Dans les méandres des templiers

(Des méandres de la Rivière Ardèche à la maladrerie des Templiers)


 Après avoir suivi plusieurs minutes le long et large chemin forestier qui, sur plusieurs kilomètres interrompt la garrigue où renards et sangliers s'ébattent à l'abri des chasseurs, on "plonge" dans une forêt de chênes. Progressivement, le chemin se rétrécit. L'Ardèche n'est plus très loin. Le sentier amorce la descente. Tout à coup, après un énième virage, c'est le vide !...

L'Ardèche est là, en contre-bas, imperturbable. Sur la droite, on aperçoit le " Méandre des Templiers" . Au milieu, entre les boucles naturelles de la rivière, les murs restants de plusieurs bâtisses apparaissent, comme par magie, au milieu des bois ; héritage d'un passé chargé de mystères.. Même si la perspective écrase les volumes, les bâtiments semblent imposants. Le sentier longe désormais la falaise. La descente est abrupte et rendue glissante par l'humidité ambiante. La pente devient plus douce ( s'adoucit) . On approche ... Et là, dans une clairière, la " Maladrerie des Templiers" s'élève devant nous, ou du moins ce qu'il en reste. Le lieu est chargé d'histoire. Les rumeurs les plus folles , ont , au fil des siècles, animées les conversations. La présence d'un éventuel trésor en a poussé plus d'un à fouiller le site.

On connaît pourtant peu de choses sur la " Maladrerie des Templiers" des Gorges de l'Ardèche. La DRAC ( Direction Régionale des Affaires Culturelles) du Languedoc-Roussillon fait actuellement des recherches historiques. Les résultats sont à ce jour plutôt maigres(décevants). Néanmoins (Toutefois), un certain nombre d' éléments laisse supposer que la " Maladrerie des Templiers" des Gorges de l'Ardèche. située sur le territoire de la commune gardoise d'Aiguèze, mais propriété de celle du Garn a joué un rôle important dans la région, notamment dans les soins contre la lèpre. L'existence établie d'une Commanderie des Templiers sur le plateau du Garn ; l'analyse du radiocarbone de l'âge des os trouvés dans le cimetière du site datant du XIIè Siècle ; les vertus curatives reconnues de l'eau de l'Ardèche ; le plan de la structure du type Couvent des Templiers ; l'isolement du lieu ; la " Maladrerie des Templiers" des Gorges de l'Ardèche. , selon ces informations pourrait donc avoir été uniquement réservée à l'accueil de Templiers lépreux.

Si la " Maladrerie des Templiers" des Gorges de l'Ardèche. a subi "l' injure" du temps, il reste toutefois suffisamment de murs debout pour imaginer et retrouver la structure d'ensemble de l'édifice. En plus de l'action naturelle néfaste, de la végétation et de l'érosion, dans les années 50, de peu scrupuleux voleurs de pierres qui remontaient l'Ardèche en radeaux depuis Saint-Martin n'hésitaient pas à emporter les plus belles.

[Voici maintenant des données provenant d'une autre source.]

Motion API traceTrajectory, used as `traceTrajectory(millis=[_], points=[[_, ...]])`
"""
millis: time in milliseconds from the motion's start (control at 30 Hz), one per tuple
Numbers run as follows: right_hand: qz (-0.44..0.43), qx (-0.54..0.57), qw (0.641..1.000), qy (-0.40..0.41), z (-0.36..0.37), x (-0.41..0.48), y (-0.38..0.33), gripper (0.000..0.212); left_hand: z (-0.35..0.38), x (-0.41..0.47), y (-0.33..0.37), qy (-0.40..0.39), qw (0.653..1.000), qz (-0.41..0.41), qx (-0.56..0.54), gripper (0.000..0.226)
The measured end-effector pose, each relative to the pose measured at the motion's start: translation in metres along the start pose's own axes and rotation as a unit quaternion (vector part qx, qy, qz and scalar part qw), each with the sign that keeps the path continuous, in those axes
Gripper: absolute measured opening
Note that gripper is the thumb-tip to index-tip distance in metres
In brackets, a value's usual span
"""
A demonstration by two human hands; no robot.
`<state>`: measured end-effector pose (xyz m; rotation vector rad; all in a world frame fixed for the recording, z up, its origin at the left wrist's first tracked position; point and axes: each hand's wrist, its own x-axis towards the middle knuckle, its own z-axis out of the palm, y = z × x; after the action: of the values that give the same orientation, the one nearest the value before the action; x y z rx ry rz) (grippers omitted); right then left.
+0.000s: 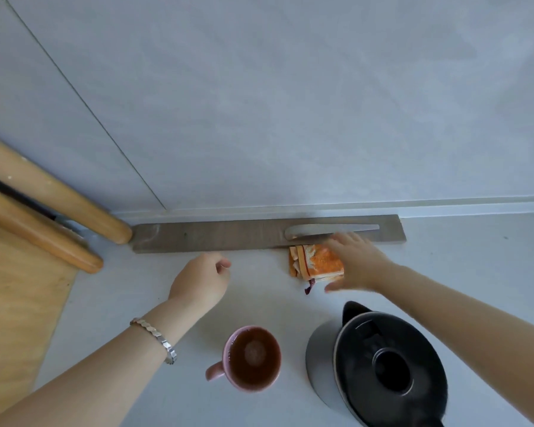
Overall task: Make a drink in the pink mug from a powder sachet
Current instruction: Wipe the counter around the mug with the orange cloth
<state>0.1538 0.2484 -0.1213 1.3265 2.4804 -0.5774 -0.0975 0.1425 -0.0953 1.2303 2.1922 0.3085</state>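
The pink mug (250,359) stands near the counter's front, handle to the left, filled with a brown drink. Beyond it, close to the wall, lies an orange box of sachets (316,261), its end torn open. My right hand (356,261) hovers flat over the box's right side, fingers spread, and appears to hold nothing. My left hand (201,280) hangs above the counter left of the box, fingers loosely curled, nothing visible in it. A silver bracelet sits on that wrist.
A black kettle (389,368) on its grey base stands right of the mug. A long grey board (259,237) with a metal knife (330,231) on it lies along the wall. Two wooden rolling pins (50,211) and a wooden board (16,303) are at the left.
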Motion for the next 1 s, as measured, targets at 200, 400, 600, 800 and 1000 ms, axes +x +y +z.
traceTrajectory(millis=[200,400,600,800,1000], points=[[-0.008,-0.051,0.998,0.029,-0.005,0.0,-0.002,0.036,-0.006,-0.018,-0.016,-0.031,0.999,0.005,-0.029,0.026],[0.092,0.123,0.984,0.09,-0.059,-0.024,-0.049,0.024,-0.007,-0.066,-0.038,-0.244,0.969,0.002,-0.04,0.027],[0.13,0.274,0.943,0.137,-0.106,-0.076,-0.11,0.032,0.02,-0.108,-0.057,-0.224,0.967,-0.023,-0.119,0.017],[0.139,0.389,0.901,0.13,-0.078,-0.124,-0.153,0.031,0.037,-0.121,-0.051,-0.14,0.96,-0.042,-0.238,0.002],[0.12,0.318,0.92,0.194,-0.024,-0.153,-0.181,0.038,0.012,-0.128,-0.074,-0.076,0.956,-0.063,-0.277,0.004]])
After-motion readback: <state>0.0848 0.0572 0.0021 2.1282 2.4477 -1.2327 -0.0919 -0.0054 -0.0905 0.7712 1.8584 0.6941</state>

A la fin des années 80, des fouilles clandestines ont aussi mis à mal certains murs et notamment l'abside de la chapelle. La Maladrerie comptait une chapelle en roman primitif, un bâtiment septentrional qui aurait pu servir de dortoir, un bâtiment oriental, un jardin ou cloître et, à l'écart, deux autres édifices .

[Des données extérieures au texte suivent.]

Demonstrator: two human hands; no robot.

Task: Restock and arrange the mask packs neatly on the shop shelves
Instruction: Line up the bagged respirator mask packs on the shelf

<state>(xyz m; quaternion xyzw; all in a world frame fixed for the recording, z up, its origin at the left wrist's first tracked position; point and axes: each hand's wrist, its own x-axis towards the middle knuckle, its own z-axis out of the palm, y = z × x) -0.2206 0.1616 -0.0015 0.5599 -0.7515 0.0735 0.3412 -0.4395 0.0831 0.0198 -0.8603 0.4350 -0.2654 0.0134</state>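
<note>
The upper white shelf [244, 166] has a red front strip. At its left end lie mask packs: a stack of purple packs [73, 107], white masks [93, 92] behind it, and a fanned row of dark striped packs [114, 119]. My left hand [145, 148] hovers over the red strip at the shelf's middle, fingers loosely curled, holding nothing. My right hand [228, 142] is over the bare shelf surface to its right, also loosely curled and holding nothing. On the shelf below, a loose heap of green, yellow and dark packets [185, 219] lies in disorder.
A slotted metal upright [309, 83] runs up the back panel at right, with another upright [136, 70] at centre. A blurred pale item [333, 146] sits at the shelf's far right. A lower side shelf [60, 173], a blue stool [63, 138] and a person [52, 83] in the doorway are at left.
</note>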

Depuis plusieurs années, les responsables de la Réserve Naturelle des Gorges de l'Ardèche, gestionnaire du lieu, se sont penchés sur ce riche patrimoine. C'est tout d'abord en 1987 , le gestionnaire de l'époque le G.I.G.A. ( Groupement Intercommunal des Gorges de l'Ardèche) qui a fait procéder à un défrichage de la Maladrerie sous le contrôle des représentants des Antiquités Préhistoriques de l'Ardèche et du comité scientifique. Il y a quelques mois, le SIGARN ( Syndicat Intercommunal des Gorges de l'Ardèche et leur Région Naturelle) a décidé d'entreprendre quelques travaux. Durant le courant de l'automne, les gardes de la réserve ont entrepris de couper les chênes susceptibles d'abîmer un peu plus les murs restants. L'objectif pour l'association n'étant pas de reconstruire la Maladrerie, mais d'éviter qu'elle ne tombe définitivement en ruines et ainsi ne disparaisse à jamais.

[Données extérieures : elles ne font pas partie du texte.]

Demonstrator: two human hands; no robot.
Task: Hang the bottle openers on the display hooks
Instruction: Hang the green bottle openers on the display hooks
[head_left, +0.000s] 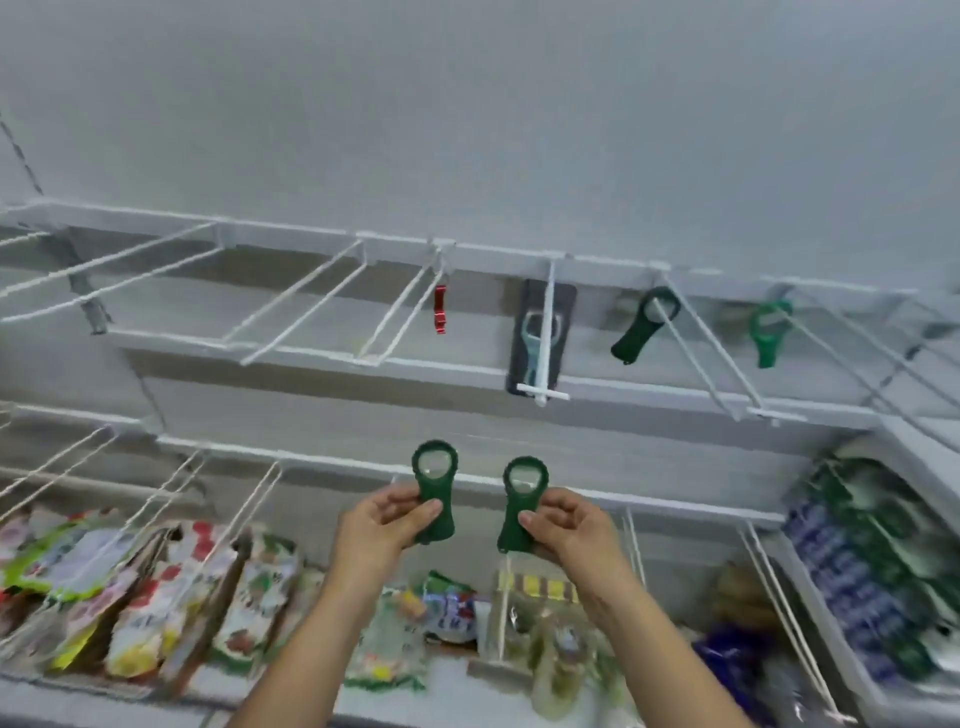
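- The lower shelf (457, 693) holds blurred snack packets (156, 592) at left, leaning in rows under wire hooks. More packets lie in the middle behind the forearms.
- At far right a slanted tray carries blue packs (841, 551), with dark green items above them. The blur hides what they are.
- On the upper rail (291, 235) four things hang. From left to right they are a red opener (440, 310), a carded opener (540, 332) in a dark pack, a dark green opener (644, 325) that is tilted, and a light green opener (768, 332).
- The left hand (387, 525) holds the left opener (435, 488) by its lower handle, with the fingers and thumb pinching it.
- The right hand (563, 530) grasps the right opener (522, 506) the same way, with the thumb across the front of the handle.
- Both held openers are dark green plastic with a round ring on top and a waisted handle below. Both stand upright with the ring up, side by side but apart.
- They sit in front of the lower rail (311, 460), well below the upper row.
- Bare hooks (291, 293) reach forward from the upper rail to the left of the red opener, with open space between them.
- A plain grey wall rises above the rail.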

Plusieurs visites du site ont été organisées avec des représentants du Conseil Général du Gard, de la DRAC Languedoc-Roussillon, du Service Départemental de l'architecture du Gard. Toutefois, les premières mesures de consolidation par étayage ont été réalisées avant que de plus importants travaux soient entrepris fin 98 et les années suivantes. Les partenaires ont affiché une réelle volonté pour que revive un édifice chargé de mystère : la " Maladrerie des Templiers" des Gorges de l'Ardèche".